• [Exercise goal]: Nothing other than the lines from the one containing "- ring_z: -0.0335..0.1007" through the last line of the data below should be output, each reproduced exactly.

• [Data below]:
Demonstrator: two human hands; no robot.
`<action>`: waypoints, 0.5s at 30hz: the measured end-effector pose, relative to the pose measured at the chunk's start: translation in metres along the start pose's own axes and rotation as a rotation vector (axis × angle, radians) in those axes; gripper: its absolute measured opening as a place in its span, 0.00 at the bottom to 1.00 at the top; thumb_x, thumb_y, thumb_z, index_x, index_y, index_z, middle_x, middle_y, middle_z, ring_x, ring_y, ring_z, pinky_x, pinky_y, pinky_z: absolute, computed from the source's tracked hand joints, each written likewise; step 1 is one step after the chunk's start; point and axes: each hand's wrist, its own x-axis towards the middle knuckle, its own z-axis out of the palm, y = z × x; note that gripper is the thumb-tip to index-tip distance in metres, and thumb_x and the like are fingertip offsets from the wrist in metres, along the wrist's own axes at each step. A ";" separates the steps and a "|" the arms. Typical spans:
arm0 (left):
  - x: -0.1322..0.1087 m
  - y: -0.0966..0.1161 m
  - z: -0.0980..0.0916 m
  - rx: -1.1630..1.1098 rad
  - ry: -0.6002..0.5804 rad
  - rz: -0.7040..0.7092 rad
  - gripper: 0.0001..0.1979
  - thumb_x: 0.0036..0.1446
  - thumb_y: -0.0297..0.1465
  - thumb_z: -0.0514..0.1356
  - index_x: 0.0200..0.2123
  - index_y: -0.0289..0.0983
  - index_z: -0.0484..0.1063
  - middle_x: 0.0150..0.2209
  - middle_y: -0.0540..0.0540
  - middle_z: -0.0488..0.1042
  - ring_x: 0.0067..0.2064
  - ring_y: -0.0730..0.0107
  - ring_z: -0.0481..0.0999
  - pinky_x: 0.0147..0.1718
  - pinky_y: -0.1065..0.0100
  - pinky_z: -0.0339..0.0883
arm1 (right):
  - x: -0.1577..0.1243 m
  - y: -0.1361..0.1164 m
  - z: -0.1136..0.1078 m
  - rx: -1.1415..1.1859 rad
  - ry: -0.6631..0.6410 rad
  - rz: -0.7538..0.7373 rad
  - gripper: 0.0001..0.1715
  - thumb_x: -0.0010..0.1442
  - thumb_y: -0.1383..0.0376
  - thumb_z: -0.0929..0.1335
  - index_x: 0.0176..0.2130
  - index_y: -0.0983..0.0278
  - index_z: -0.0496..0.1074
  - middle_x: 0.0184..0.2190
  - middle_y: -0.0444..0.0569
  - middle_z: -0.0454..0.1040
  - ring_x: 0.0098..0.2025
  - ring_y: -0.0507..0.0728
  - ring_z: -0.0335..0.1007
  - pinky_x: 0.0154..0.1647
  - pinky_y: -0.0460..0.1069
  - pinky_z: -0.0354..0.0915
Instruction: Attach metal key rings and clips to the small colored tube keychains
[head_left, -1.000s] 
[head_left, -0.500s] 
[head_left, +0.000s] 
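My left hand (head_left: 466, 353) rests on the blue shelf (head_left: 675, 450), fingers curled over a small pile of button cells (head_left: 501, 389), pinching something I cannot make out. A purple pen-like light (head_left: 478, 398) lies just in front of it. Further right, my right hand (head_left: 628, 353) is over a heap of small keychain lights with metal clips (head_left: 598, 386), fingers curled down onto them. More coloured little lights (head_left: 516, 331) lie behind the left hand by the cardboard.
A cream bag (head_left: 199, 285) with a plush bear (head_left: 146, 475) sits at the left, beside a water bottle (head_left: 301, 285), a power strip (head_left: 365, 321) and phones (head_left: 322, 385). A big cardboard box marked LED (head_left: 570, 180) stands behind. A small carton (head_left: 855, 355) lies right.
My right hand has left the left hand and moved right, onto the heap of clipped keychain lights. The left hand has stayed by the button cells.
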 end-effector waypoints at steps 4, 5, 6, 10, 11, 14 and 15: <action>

• [The completed task]:
  - ring_z: -0.0335..0.1007
  - pinky_x: 0.0154..0.1647
  - pinky_y: -0.0460..0.1069
  - pinky_z: -0.0354..0.0915
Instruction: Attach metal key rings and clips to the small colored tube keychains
[head_left, -1.000s] 
[head_left, -0.500s] 
[head_left, +0.000s] 
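My left hand (head_left: 466, 353) rests on the blue shelf (head_left: 675, 450), fingers curled over a small pile of button cells (head_left: 501, 389), pinching something I cannot make out. A purple pen-like light (head_left: 478, 398) lies just in front of it. Further right, my right hand (head_left: 628, 353) is over a heap of small keychain lights with metal clips (head_left: 598, 386), fingers curled down onto them. More coloured little lights (head_left: 516, 331) lie behind the left hand by the cardboard.
A cream bag (head_left: 199, 285) with a plush bear (head_left: 146, 475) sits at the left, beside a water bottle (head_left: 301, 285), a power strip (head_left: 365, 321) and phones (head_left: 322, 385). A big cardboard box marked LED (head_left: 570, 180) stands behind. A small carton (head_left: 855, 355) lies right.
My right hand has left the left hand and moved right, onto the heap of clipped keychain lights. The left hand has stayed by the button cells.
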 end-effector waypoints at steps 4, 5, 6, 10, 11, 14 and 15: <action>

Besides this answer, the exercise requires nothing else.